EDIT: I should also point out that Erlang is asynchronous. You send your message and maybe/someday another message arrives back. Or not.
Spencer's point about out of order execution is also important and well answered.

The message queue system is cool because it effectively produces a "fire-and-wait-for-result" effect which is the synchronous part you're reading about. What makes this incredibly awesome is that it means lines do not need to be executed sequentially. Consider the following code:
r = methodWithALotOfDiskProcessing();
x = r + 1;
y = methodWithALotOfNetworkProcessing();
w = x * y
Consider for a moment that methodWithALotOfDiskProcessing() takes about 2 seconds to complete and that methodWithALotOfNetworkProcessing() takes about 1 second to complete. In a procedural language this code would take about 3 seconds to run because the lines would be executed sequentially. We're wasting time waiting for one method to complete that could run concurrently with the other without competing for a single resource. In a functional language lines of code don't dictate when the processor will attempt them. A functional language would try something like the following:
Execute line 1 ... wait.
Execute line 2 ... wait for r value.
Execute line 3 ... wait.
Execute line 4 ... wait for x and y value.
Line 3 returned ... y value set, message line 4.
Line 1 returned ... r value set, message line 2.
Line 2 returned ... x value set, message line 4.
Line 4 returned ... done.
How cool is that? By going ahead with the code and only waiting where necessary we've reduced the waiting time to two seconds automagically! :D So yes, while the code is synchronous it tends to have a different meaning than in procedural languages.
EDIT:
Once you grasp this concept in conjunction with Godeke's post it's easy to imagine how simple it becomes to take advantage of multiple processors, server farms, redundant data stores and who knows what else.

It's likely that you're mixing up synchronous with sequential.
The body of a function in erlang is being processed sequentially.
So what Spencer said about this "automagical effect" doesn't hold true for erlang. You could model this behaviour with erlang though.
For example you could spawn a process that calculates the number of words in a line.
As we're having several lines, we spawn one such process for each line and receive the answers to calculate a sum from it.
That way, we spawn processes that do the "heavy" computations (utilizing additional cores if available) and later we collect the results.
-module(countwords).
-export([count_words_in_lines/1]).
count_words_in_lines(Lines) ->
% For each line in lines run spawn_summarizer with the process id (pid)
% and a line to work on as arguments.
% This is a list comprehension and spawn_summarizer will return the pid
% of the process that was created.
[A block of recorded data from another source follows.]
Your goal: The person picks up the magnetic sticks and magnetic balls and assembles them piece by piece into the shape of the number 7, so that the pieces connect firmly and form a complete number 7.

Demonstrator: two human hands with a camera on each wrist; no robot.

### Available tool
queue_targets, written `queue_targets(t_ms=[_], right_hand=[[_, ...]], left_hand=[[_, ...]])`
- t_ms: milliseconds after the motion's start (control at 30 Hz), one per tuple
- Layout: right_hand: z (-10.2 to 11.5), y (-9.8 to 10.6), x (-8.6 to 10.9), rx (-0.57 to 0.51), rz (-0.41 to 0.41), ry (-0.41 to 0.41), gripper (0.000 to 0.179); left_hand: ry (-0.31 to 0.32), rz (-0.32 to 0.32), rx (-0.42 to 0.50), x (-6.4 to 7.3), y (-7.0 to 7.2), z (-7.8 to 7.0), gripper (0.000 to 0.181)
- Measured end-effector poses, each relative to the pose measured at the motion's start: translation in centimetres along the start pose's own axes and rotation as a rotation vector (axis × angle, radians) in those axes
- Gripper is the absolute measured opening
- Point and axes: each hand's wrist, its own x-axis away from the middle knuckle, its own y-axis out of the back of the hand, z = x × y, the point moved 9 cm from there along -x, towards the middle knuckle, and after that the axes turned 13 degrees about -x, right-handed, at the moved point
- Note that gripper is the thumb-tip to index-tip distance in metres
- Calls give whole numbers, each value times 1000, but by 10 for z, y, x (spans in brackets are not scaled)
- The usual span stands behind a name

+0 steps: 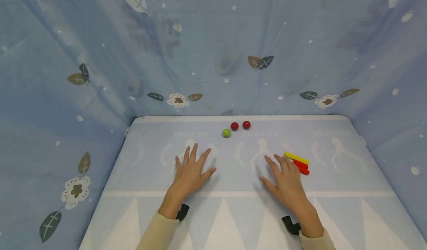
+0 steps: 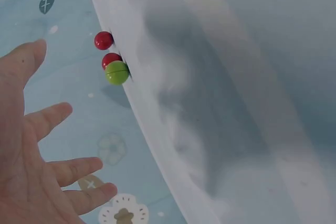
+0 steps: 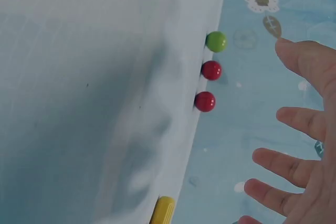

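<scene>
Spreads empty fingers of left hand and right hand over worktop, short of balls near far edge and cloth.

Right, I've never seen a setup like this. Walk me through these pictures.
There is no robot here: you are seeing a person's bare left hand and right hand, with pale sleeves below the wrists. The widest picture comes from a camera worn on the head, looking forward and down. The other two come from cameras worn on each wrist, so each shows its own hand's fingers close up.

On the pale patterned tabletop are a green ball and two red balls near the far edge. A yellow stick and red sticks lie by the right hand, which partly hides them. Both hands have their fingers spread, and neither holds anything.
</scene>
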Motion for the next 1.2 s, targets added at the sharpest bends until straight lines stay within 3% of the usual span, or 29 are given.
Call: queue_targets(t_ms=[467,667,967,1200], right_hand=[[-16,15,11,-37,-119,35,65],[-24,23,15,-59,-182,46,56],[-63,36,26,-192,-223,-141,46],[-92,48,33,-292,-276,-315,31]], left_hand=[[-20,-24,116,-49,1,-4,66],[3,-50,226,-69,-2,-3,60],[61,-9,469,-103,-19,-8,57],[55,12,594,-129,-32,-9,54]])
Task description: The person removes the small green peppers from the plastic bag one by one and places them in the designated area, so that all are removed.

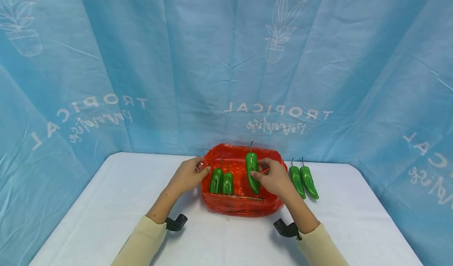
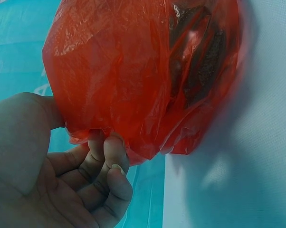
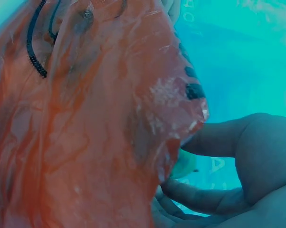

So the variable Pids will hold a list
% of process ids.
Pids = [spawn_summarizer(self(), Line) || Line <- Lines],
% For each pid receive the answer. This will happen in the same order in
% which the processes were created, because we saved [pid1, pid2, ...] in
% the variable Pids and now we consume this list.
Results = [receive_result(Pid) || Pid <- Pids],
% Sum up the results.
WordCount = lists:sum(Results),
io:format("We've got ~p words, Sir!~n", [WordCount]).
spawn_summarizer(S, Line) ->
% Create a anonymous function and save it in the variable F.
F = fun() ->
% Split line into words.
ListOfWords = string:tokens(Line, " "),
Length = length(ListOfWords),
io:format("process ~p calculated ~p words~n", [self(), Length]),
% Send a tuple containing our pid and Length to S.
S ! {self(), Length}
end,
% There is no return in erlang, instead the last value in a function is
% returned implicitly.
% Spawn the anonymous function and return the pid of the new process.
spawn(F).
% The Variable Pid gets bound in the function head.
% In erlang, you can only assign to a variable once.
receive_result(Pid) ->
receive
% Pattern-matching: the block behind "->" will execute only if we receive
% a tuple that matches the one below. The variable Pid is already bound,
% so we are waiting here for the answer of a specific process.
% N is unbound so we accept any value.
{Pid, N} ->
io:format("Received \"~p\" from process ~p~n", [N, Pid]),
N
end.
And this is what it looks like, when we run this in the shell:
Eshell V5.6.5 (abort with ^G)
1> Lines = ["This is a string of text", "and this is another", "and yet another", "it's getting boring now"].
["This is a string of text","and this is another",
"and yet another","it's getting boring now"]
2> c(countwords).
{ok,countwords}
3> countwords:count_words_in_lines(Lines).
process <0.39.0> calculated 6 words
process <0.40.0> calculated 4 words
process <0.41.0> calculated 3 words
process <0.42.0> calculated 4 words
Received "6" from process <0.39.0>
Received "4" from process <0.40.0>
Received "3" from process <0.41.0>
Received "4" from process <0.42.0>
We've got 17 words, Sir!
ok
4>

The key thing that enables Erlang to scale is related to concurrency.
An operating system provides concurrency by two mechanisms:
operating system processes
operating system threads
Processes don't share state – one process can't crash another by design.
Threads share state – one thread can crash another by design – that's your problem.
With Erlang – one operating system process is used by the virtual machine and the VM provides concurrency to Erlang programme not by using operating system threads but by providing Erlang processes – that is Erlang implements its own timeslicer.
These Erlang process talk to each other by sending messages (handled by the Erlang VM not the operating system). The Erlang processes address each other using a process ID (PID) which has a three-part address <<N3.N2.N1>>:
process no N1 on
VM N2 on
physical machine N3
Two processes on the same VM, on different VM's on the same machine or two machines communicate in the same way – your scaling is therefore independent of the number of physical machines you deploy your application on (in the first approximation).
Erlang is only threadsafe in a trivial sense – it doesn't have threads. (The language that is, the SMP/multi-core VM uses one operating system thread per core).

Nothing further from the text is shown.